I glared at B. He just shrugged. Wiping my foot on the rug, I asked "Who sent the tapioga?" "The note just said 'Enjoy! Signed, Anonymous.'"
I turned to B. "Do you ofted receive gifts of tapioga adodybously?" "Hell no" he replied, "I thought it was an anonymous gift of ambergris."
"Gradger ate sumb tapioga pudding just before he died. It wedt right through hib. If by suspiciobs are correct, I just saved your life."
"From pudding?" "Do. toxic hodey. Do timb to explaid. I deed to dow Gradger's Twidder password." "Why?" "I believe a follower gilled him."
"This goes to the lab for adalysis." I put what was left of the tapioca in my pocket. That was a mistake. I should carry evidence bags.
"I'll write down Granger's password." "You cad't just tell be?" "No." B spent several minutes writing and thinking and thinking and writing.
He handed me the paper which read: 'Ullhodturdenweirmudgaardgringnirurdrmolnirfenrirlukkilokkibaugimandodrrerinsurtkrinmgernrackinarockar."
"This is Gradger's password?" "Yes. He believed in using complex passwords." "You're dot gidding." I slipped the paper into my pocket.
"I hab two guestiods. Firsd, where were you Tuesday dight?" "We were here, working." "Were there witdesses?" "Is that the second question?"
"Do. Id's a follow up to the firsd questiob." "Several staffers were with us, testing our surplus perfume for use as a pickling agent."
"We're developing sweet smelling pickles. The black orchid half-sour smells promising." "Good lug with thad. Whad did you ad A fight aboud?"
"Why do you need to know why we fought?" "X told be there was sub terrible accidedt durig Gradger's last clodig tradspladt." "Yeah, so?"
"Ad that's whed you becabe so adgry at your siblings you stopped usig vowels." "So what?" "Dod't you thidg it a bit extrebe?" "Not at all."
"You know Granger funded 'Body Parts R Us' to commercialize on cloning technology and he replaced nearly every part his own body." "Yes."
"The economic downturn hit us all hard. With funding constrained, Body Parts R Us began cutting more than just corners." "Whad do you bead?"
"There's a lot of our DNA that scientists can't identify yet." "Uh huh." "The lab rats at BP'R'U just decided to leave those base pairs out"
"They used cut-rate DNDA?" "Granger thought he was getting cloned when in reality he got spliced. The cloners took him to the cleaners"
"So you fought with A ad the other vowels because they were cheatig Gradger by shortchadgig his DNDA?" "No. I didn't care about that."

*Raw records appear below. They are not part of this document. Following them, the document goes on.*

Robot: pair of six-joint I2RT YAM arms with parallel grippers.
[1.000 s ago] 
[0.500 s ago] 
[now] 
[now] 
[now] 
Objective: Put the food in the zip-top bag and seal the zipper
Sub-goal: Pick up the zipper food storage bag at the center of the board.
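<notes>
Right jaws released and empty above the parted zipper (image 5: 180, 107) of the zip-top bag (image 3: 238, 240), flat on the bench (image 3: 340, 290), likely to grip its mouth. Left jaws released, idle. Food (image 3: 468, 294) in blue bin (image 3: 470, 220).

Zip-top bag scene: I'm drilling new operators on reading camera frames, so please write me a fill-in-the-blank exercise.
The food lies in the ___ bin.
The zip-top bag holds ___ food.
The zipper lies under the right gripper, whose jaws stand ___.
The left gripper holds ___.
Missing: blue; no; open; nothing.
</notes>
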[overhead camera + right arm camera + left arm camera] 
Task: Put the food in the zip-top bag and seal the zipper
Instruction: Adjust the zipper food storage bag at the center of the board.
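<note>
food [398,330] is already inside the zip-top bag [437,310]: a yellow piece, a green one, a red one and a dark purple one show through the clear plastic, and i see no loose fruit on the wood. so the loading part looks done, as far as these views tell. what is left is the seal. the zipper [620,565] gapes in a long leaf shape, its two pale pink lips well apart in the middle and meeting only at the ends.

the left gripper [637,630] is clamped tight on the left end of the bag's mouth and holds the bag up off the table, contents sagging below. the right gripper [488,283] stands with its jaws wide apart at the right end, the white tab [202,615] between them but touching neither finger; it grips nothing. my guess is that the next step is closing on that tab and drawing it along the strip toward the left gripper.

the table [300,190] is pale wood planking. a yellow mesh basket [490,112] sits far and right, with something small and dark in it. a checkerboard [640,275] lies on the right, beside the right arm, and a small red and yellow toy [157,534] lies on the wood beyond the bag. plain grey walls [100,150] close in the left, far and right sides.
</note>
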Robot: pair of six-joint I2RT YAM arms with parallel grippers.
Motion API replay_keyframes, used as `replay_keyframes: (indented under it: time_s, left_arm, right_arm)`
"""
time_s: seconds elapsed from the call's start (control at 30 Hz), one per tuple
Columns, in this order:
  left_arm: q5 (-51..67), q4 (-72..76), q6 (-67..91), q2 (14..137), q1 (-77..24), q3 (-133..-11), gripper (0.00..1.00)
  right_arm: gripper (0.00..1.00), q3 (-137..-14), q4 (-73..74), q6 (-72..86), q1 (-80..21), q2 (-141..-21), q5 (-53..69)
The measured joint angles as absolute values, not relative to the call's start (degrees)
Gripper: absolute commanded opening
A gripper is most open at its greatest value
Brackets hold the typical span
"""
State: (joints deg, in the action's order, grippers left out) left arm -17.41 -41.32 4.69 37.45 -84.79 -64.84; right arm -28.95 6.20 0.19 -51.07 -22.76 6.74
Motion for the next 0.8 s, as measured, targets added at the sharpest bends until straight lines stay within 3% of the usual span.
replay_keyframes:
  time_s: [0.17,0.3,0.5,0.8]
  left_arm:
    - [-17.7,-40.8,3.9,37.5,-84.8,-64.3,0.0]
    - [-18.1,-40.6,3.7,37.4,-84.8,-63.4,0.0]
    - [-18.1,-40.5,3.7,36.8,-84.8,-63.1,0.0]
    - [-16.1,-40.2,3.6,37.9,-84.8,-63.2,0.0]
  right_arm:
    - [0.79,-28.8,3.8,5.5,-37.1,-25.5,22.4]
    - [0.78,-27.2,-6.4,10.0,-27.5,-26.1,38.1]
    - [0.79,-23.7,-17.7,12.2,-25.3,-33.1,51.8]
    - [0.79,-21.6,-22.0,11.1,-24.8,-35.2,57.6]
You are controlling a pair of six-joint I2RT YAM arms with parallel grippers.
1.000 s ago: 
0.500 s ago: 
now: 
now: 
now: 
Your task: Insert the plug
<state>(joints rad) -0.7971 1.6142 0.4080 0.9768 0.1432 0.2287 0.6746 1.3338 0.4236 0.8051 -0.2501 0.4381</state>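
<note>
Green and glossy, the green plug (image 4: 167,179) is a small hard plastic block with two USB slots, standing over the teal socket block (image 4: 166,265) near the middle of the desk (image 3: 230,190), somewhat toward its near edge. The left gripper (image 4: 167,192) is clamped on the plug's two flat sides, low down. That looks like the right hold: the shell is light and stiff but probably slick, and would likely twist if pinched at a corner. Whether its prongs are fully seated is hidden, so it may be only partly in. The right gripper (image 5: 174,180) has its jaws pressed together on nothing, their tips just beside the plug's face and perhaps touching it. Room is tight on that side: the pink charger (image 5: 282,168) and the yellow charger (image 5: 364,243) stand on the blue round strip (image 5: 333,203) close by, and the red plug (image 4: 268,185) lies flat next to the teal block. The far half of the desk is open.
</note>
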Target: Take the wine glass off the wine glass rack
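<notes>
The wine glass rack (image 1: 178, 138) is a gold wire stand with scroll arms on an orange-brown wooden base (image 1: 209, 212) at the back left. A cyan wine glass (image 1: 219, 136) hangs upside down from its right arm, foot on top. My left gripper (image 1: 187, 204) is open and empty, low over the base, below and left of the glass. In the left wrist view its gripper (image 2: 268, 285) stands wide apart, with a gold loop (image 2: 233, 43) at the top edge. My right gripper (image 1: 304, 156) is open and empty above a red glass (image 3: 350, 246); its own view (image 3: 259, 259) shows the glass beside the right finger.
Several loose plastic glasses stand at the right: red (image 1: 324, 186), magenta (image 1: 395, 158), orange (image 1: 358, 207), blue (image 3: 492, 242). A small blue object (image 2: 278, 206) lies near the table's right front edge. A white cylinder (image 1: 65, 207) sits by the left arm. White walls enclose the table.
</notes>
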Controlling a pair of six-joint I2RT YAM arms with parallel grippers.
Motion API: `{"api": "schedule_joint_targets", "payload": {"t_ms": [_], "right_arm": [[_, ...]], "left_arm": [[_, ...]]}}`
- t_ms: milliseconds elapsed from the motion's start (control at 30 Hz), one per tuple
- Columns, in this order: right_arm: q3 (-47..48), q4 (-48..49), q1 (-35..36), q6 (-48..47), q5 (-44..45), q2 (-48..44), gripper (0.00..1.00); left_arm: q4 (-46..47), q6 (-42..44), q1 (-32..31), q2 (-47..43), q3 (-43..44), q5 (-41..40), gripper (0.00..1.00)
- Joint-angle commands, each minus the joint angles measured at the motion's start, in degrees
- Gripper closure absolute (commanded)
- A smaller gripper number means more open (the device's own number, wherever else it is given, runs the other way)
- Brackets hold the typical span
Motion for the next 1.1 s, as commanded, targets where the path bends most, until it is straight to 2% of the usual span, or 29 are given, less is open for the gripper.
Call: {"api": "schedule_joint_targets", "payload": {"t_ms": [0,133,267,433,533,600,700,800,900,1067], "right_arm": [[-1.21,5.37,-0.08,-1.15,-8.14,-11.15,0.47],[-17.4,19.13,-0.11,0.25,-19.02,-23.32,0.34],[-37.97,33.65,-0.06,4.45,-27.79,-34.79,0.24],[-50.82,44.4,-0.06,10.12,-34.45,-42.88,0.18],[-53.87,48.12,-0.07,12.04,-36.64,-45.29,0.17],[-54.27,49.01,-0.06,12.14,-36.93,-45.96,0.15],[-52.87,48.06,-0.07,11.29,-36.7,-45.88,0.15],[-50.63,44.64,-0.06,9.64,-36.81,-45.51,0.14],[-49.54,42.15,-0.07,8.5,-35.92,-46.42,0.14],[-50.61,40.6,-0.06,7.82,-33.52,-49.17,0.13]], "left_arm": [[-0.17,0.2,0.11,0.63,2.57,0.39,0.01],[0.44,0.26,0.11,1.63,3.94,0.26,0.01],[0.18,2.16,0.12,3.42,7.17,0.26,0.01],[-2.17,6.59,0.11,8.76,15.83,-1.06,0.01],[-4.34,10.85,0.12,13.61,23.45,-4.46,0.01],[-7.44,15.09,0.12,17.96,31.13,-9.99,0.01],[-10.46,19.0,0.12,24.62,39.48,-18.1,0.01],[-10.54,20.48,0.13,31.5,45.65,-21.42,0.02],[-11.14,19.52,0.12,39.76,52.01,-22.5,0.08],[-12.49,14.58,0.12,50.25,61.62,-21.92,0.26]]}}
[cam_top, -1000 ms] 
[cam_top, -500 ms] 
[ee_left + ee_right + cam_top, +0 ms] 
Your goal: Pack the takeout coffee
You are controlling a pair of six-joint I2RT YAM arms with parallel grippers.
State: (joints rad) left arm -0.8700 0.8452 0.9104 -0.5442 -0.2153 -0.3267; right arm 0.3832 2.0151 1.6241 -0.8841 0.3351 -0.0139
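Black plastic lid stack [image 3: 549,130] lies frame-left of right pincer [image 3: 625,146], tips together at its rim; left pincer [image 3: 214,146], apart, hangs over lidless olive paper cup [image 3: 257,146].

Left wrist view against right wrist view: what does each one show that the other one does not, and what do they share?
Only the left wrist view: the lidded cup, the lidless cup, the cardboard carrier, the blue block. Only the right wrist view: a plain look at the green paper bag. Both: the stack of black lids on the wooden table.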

"Whad bothered you?" "Granger wasn't paying for services provided. You pay plastic surgeons a lot for a little nip and tuck, right?" "Sure."
"We gave Granger the equivalent of a DNA liposuction–without charge. BP'R'U didn't want it to come out. I wanted to send him another bill."
"You said BP'R'U toog hib to the cleaders." "They also did his shopping and walked his dog. They provided many concierge services for free."
"Were there side effects frob the DNDA splicig?" "Not to speak of." said B. "That's not strickly true." said X. "Granger complained a lot."
"Granger wasn't himself after his last brain transplant." "Well, he had a dew braid afder all." "He claimed they mixed up his hemispheres."
"Granger complained his left side was seeing left and his right side was seeing right." "Odly his left side was affected?" "No, both sides."